Topic Name	Name of the Kafka Topic where error to be published in case of exception.
Select Data Sources	Error handler will be configured against the selected Data Source.
Select Processors/Emitters	Error handler will be configured against the selected processor/emitters.
Connection	Select the connection where failed data would be pushed.
Partition	Number of partitions on the topic.
Replication Factor	The replication count of the topic.

Field	Description
Error Log Target	If you select Logger, following tabs appear.
Select Data Sources	Logger is configured against the selected Data Source.
Select Processors/Emitters	Logger is configured against the selected processor/emitters.

Once you save or update the pipeline, and start the pipeline, you can view errors in the configured queue or topic as well as in pipeline logs.

Note: By default pipeline errors will be logged in Logger.

For viewing error graphs, go to Data pipeline tab on Data Pipeline Home page, Click on the three dots of the pipeline tile and click on View Summary.

Actions on Pipeline

To view the screen below, go to the home page of Data pipeline and click on the three dots of a pipeline’s widget.

As shown in the snippet below, the following actions can be performed on a pipeline

Action	Description
Monitor	This feature enables you to Monitor error metrics of a pipeline and error search tab allows to search errors using keywords and filters.
View Audit Activity	Open a sliding winding window to view the audit activities performed on the Pipeline.
History	This feature enables you to view the pipeline details i.e. start time, end time, status and the application id.
Scheduling	It is a feature of Batch Data Pipeline. You can recognize if the pipeline is a batch or streaming by this icon. Cron Expression: The details of the schedule with sub expressions. (Shown below)
Stats Notification	Statistics of the pipeline can be emailed with details. Explained below in detail.
Test Suite	Test Suite is a collection of Test Cases associated with pipeline.
Create Version	Create a version of the pipeline while updating or from the pipeline tile.
Download Version	Download a version of the pipeline.
Pipeline Configuration	Update the pipeline configuration
Pipeline Submission Logs	Logs of Pipeline can be viewed by either clicking on Application ID or Pipeline Submission Logs.
Edit	Edit the pipeline.
Delete	Delete the pipeline.
Start/Stop Pipelines	To start and stop the pipeline.

Pipeline Management

StreamAnalytix provides tools, such as Auto Inspect/Connect, Import/Export, and Monitor, to manage pipelines at all the stages of its lifecycle.

Note: For Livy and Local, If you do not create a connection explicitly to either, the connection for Livy, would be initialized automatically when you start Auto-Inspection.

Livy

Livy connection can be created at any time and from anywhere in the workspace.

However, you can disconnect from it after the pipeline has been created. It is not mandatory for Livy to be in initialized state for a pipeline to be edited and saved.

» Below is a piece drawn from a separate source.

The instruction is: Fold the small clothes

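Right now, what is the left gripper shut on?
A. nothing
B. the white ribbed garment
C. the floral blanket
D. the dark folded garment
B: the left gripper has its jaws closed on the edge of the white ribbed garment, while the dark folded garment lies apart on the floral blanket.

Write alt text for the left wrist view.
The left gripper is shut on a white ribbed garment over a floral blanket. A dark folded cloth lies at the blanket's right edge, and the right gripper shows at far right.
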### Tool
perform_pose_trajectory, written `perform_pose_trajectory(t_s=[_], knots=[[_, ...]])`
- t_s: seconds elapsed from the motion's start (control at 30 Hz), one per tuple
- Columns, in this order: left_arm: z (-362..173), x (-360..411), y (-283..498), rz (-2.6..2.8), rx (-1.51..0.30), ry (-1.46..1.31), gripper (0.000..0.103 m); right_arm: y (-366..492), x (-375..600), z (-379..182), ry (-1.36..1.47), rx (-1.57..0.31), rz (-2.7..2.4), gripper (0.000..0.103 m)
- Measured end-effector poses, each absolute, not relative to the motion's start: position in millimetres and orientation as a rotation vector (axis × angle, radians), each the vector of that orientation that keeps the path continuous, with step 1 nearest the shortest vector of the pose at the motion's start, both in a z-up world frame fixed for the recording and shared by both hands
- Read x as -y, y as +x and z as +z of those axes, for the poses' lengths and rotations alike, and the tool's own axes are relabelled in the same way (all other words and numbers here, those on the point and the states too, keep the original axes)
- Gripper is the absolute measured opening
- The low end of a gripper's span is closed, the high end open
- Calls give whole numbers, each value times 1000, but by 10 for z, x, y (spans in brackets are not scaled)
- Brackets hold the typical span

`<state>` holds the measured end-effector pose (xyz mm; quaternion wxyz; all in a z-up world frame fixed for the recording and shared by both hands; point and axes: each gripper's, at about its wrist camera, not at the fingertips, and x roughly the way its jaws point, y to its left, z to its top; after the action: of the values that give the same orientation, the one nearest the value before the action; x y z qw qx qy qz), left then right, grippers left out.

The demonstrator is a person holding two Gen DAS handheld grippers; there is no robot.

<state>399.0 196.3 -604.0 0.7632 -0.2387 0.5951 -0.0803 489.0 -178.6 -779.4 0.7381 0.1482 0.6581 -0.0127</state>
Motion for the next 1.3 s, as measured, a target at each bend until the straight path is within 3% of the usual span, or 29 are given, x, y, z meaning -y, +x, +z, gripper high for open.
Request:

While connecting the Livy session, you will be prompted for Extra Java Driver Options, Extra Java Executor Options and Extra Spark Submit Options. All are non-mandatory fields.

There is a place holder property displayed in the text areas of Extra Java Driver Options and Extra Java Executor Options i.e. -Djava.io.tmpdir:/tmp. You can configure this property to change the target folder for Spark Client temporary files.

While saving the pipeline, these parameters can be populated by clicking on “Populate from Livy session” link given on Pipeline Definition window.

Logs will take you to the Livy Inspect Session logs. These logs are not live logs.

These parameters are disabled for a superuser.

Local Inspect

Local Inspect connection can be created at any time and from anywhere in the workspace. However, If you do not want to create a connection explicitly, the connection would be initialized automatically when you start Auto-Inspection. However, you can disconnect from it after the pipeline has been created. It is not mandatory for Local Inspect to be in initialized state for a pipeline to be edited and saved.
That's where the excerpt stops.